Durante a arrastada e acesa polémica sobre o novo aeroporto, os defensores da Ota, confundindo-se com os interessados na Ota, mantiveram-se no recato do sábio silêncio. Mário Lino fazia, por eles, as despesas todas pela opção. Com um tal denodo de irredutibilidade, em estilo exclamativamente definitivo, que os defensores da Ota, os interessados na Ota, contando com a dinâmica governamental do dito e feito, entenderam, para não terem que explicar, fundamentar e contra-argumentar coisa alguma, investimentos que implicam os ónus dubitativos de convencerem ou não convencerem. Se o Estado os amparava, para quê exporem-se? Caladinhos, pois então.
Sempre me surpreendeu este silêncio politicamente acobardado dos defensores da Ota, dos interessados na Ota. Numa forma manhosamente alapada. E enquanto crescia a desmontagem da solução Ota, nascendo como cogumelos as evidências do despesismo faraónico, mais a necessidade de se compararem alternativas, Mário Lino dava, quixotescamente, grotescamente, o corpo ao manifesto, de dislate em dislate, num arraial de incontinência verbal, como se de um ministro farsante se tratasse, a impor, a garantir, a jurar, contra ventos e marés, a solução unicista da Ota. Guerreiro otista isolado, Mário Lino gastava em verbo, teimosia opulenta e exercício canhestro do sentido de humor e das hipérboles e metáforas, resguardando, desgastando-se além do limite, o silêncio interesseiro dos otistas profundos, com mais interesses que argumentos, os do Oeste.
A estratégia deu mau resultado. Não dava para entender. E Mário Lino perdeu a sua batalha solitária contra a opinião pública. Repentinamente, uma espécie de ovo de Colombo sentou-se na mesa - Alcochete demonstrou que a solução Ota está longe de ser a evidência da boa opção, a única, a indiscutível. E tudo o que era indiscutível passou a discutir-se, ou a merecer que se finja que se discute, se avalia, se coteja. E veio a solução do estudo comparativo Ota/Alcochete pelo LNEC, um faz de conta que adia a solução por seis meses. Que, politicamente, se traduz em quatro coelhos tirados da cartola: 1) Alivia António Costa de, na peleja eleitoral pela CML, pagar o ónus da opção Ota (agora, Costa até imita Lino no gracejar, dizendo que por ele até podem construir o Aeroporto no Parque das Nações…); 2) Congela, durante a presidência da UE por Portugal, o principal erro do governo e a ameaçar estragar a festa; 3) Disfarça um conflito com Cavaco que ameaçava corroer a “convergência estratégica” entre o governo e o PR; 4) Anestesia o debate público e permite férias de exposição a Mário Lino, já atolado além do limite do desgaste político.
À manha dos defensores da Ota, os interessados na Ota, juntaram-se as manhas políticas cumulativas de Sócrates, Mário Lino, governo, PS. No pior que a partidocracia tem para nos dar.
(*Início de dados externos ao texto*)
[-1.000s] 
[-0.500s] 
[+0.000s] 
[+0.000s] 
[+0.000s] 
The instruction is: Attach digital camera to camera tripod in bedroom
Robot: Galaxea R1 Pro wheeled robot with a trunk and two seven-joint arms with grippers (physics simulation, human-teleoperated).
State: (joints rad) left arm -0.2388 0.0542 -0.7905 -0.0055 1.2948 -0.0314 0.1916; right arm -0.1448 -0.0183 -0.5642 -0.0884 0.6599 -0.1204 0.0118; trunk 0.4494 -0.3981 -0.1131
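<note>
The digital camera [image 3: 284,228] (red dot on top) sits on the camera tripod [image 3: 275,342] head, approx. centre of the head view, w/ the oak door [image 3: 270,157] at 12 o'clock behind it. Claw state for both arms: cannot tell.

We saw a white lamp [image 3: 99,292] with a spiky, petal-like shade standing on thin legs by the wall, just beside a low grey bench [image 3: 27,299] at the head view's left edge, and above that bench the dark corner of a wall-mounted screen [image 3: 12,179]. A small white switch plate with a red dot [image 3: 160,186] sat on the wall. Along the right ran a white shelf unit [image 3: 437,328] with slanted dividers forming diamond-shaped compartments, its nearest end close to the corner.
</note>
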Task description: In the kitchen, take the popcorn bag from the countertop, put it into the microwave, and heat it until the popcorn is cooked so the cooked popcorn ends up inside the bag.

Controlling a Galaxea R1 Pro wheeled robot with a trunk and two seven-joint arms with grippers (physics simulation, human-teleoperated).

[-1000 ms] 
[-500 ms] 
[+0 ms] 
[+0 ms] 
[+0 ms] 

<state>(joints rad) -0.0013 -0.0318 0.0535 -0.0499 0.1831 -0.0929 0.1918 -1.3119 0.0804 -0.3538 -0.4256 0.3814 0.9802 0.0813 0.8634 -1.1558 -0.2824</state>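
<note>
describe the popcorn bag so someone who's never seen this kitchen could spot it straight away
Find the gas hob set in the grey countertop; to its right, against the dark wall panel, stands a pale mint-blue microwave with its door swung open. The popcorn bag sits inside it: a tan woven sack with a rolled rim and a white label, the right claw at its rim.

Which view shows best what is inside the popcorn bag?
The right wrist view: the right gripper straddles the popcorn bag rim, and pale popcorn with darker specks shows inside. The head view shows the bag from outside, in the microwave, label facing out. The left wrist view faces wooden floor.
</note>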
Como judiciosamente revela um tal Rui Prudêncio, vice-presidente da Federação Regional do Oeste do PS, quando, numa descarada revelação de cumplicidade com a tramóia, disse:
«A localização do novo aeroporto na Ota continua a ter viabilidade», sublinhou Rui Prudêncio, que considera que o facto do Governo ter decidido fazer um estudo comparativo entre a Ota e Alcochete para a localização da nova infra-estrutura aeroportuária «não traz inviabilidade à opção Ota».
«A decisão do ministro das Obras Públicas de promover a análise de um novo estudo permite afastar quaisquer dúvidas relacionadas com a falta de transparência no processo de decisão de construir o novo aeroporto internacional na Ota», concluiu.
Ora aqui está, para sossego dos defensores da Ota, dos interessados na Ota, a prova não requerida de que o estudo comparativo é apenas para “afastar quaisquer dúvidas” que a Ota é que é. Fazendo-nos de otários. Veremos se a partidocracia governamentalizada ainda é o que julga ser. Ou se, ao contrário, a 15 de Julho haverá uma surpresa para escangalhar tanta manha junta, sobrando a conta para Costa e o PS pagarem. Que estão a pedi-la, lá isso estão.